Group Relative Policy Optimization for Efficient RL Training

Project description

🚀 OptimRL: Group Relative Policy Optimization

OptimRL is a high-performance reinforcement learning library that introduces a groundbreaking algorithm, Group Relative Policy Optimization (GRPO). Designed to streamline the training of RL agents, GRPO eliminates the need for a critic network while ensuring robust performance with group-based advantage estimation and KL regularization. Whether you're building an AI to play games, optimize logistics, or manage resources, OptimRL provides state-of-the-art efficiency and stability.

🏅 Badges

PyPI Version Python NumPy PyTorch Setuptools Build Status License

🌟 Features

Why Choose OptimRL?

🚫 Critic-Free Learning
Traditional RL methods require training both an actor and a critic network. GRPO eliminates this dual-network requirement, cutting model complexity by 50% while retaining top-tier performance.
👥 Group-Based Advantage Estimation
GRPO introduces a novel way to normalize rewards within groups of experiences. This ensures:
- Stable training across diverse reward scales.
- Adaptive behavior for varying tasks and environments.
📏 KL Regularization
Prevent policy collapse with GRPO's built-in KL divergence regularization, ensuring:
- Smoothed updates for policies.
- Reliable and stable learning in any domain.
⚡ Vectorized NumPy Operations with PyTorch Tensor Integration
OptimRL leverages NumPy's vectorized operations and PyTorch's tensor computations with GPU acceleration for maximum performance.
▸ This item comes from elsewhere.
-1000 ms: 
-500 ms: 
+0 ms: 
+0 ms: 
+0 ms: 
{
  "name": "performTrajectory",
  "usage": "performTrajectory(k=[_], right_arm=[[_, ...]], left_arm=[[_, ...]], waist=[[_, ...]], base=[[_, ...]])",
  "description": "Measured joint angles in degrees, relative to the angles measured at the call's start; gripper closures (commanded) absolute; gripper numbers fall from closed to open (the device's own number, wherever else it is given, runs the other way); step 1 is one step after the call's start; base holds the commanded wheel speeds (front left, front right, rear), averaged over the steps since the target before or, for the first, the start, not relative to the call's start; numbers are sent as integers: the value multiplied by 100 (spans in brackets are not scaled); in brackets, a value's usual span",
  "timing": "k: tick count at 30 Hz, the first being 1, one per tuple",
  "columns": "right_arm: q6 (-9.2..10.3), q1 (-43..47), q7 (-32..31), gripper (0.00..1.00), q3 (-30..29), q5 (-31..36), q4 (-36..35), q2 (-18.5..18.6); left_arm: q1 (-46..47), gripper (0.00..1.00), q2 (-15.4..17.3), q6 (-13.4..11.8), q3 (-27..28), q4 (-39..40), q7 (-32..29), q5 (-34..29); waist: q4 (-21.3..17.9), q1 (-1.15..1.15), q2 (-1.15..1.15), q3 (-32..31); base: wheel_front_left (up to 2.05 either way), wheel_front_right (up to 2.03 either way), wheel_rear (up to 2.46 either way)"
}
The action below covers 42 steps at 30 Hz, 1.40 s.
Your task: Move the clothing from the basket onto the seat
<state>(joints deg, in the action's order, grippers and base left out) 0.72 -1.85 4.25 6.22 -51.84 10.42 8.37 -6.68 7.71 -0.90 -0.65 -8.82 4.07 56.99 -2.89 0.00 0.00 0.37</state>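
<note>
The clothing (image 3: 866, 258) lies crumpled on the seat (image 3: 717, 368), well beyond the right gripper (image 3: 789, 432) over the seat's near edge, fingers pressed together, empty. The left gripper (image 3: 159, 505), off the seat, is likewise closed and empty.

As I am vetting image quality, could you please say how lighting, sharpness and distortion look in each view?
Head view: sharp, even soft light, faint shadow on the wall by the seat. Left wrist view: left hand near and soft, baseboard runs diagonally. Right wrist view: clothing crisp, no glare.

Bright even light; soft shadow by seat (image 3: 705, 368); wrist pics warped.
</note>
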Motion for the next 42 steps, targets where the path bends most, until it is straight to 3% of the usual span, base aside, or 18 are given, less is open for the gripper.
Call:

This hybrid implementation provides:
- 10-100x speedups over pure Python through optimized array programming
- Seamless CPU/GPU execution via PyTorch backend
- Native integration with deep learning workflows
- Full automatic differentiation support
🔄 Experience Replay Buffer
Improve sample efficiency with built-in experience replay:
- Learn from past experiences multiple times
- Reduce correlation between consecutive samples
- Configurable buffer capacity and batch sizes
🔄 Continuous Action Space Support
Train agents in environments with continuous control:
- Gaussian policy implementation for continuous actions
- Configurable action bounds
- Adaptive standard deviation for exploration

🛠️ Installation

For End Users

Simply install from PyPI:

pip install optimrl

For Developers

Clone the repository and set up a development environment:

git clone https://github.com/subaashnair/optimrl.git
cd optimrl
pip install -e '.[dev]'

⚡ Quick Start

Discrete Action Space Example (CartPole)

import torch
import torch.nn as nn
import torch.optim as optim
import gym
from optimrl import create_agent

# Define a simple policy network
class PolicyNetwork(nn.Module):
    def __init__(self, input_dim, output_dim):
        super().__init__()
        self.network = nn.Sequential(
            nn.Linear(input_dim, 64),
            nn.ReLU(),
            nn.Linear(64, output_dim),
            nn.LogSoftmax(dim=-1)
        )
        
    def forward(self, x):
        return self.network(x)

# Create environment and network
env = gym.make('CartPole-v1')
state_dim = env.observation_space.shape[0]
action_dim = env.action_space.n
policy = PolicyNetwork(state_dim, action_dim)

# Create GRPO agent
agent = create_agent(
    "grpo",
    policy_network=policy,
    optimizer_class=optim.Adam,
    learning_rate=0.001,
    gamma=0.99,
    grpo_params={"epsilon": 0.2, "beta": 0.01},
    buffer_capacity=10000,
    batch_size=32
)

# Training loop
state, _ = env.reset()
for step in range(1000):
    action = agent.act(state)
    next_state, reward, done, truncated, _ = env.step(action)
    agent.store_experience(reward, done)
    
    if done or truncated:
        state, _ = env.reset()
        agent.update()  # Update policy after episode ends
    else:
        state = next_state

Complete CartPole Implementation

For a complete implementation of CartPole with OptimRL, check out our examples in the simple_test directory:

cartpole_simple.py: Basic implementation with GRPO
cartpole_improved.py: Improved implementation with tuned parameters
cartpole_final.py: Final implementation with optimized performance
cartpole_tuned.py: Enhanced implementation with advanced features
cartpole_simple_pg.py: Vanilla Policy Gradient implementation for comparison

The vanilla policy gradient implementation (cartpole_simple_pg.py) achieves excellent performance on CartPole-v1, reaching the maximum reward of 500 consistently. It serves as a useful baseline for comparing against the GRPO implementations.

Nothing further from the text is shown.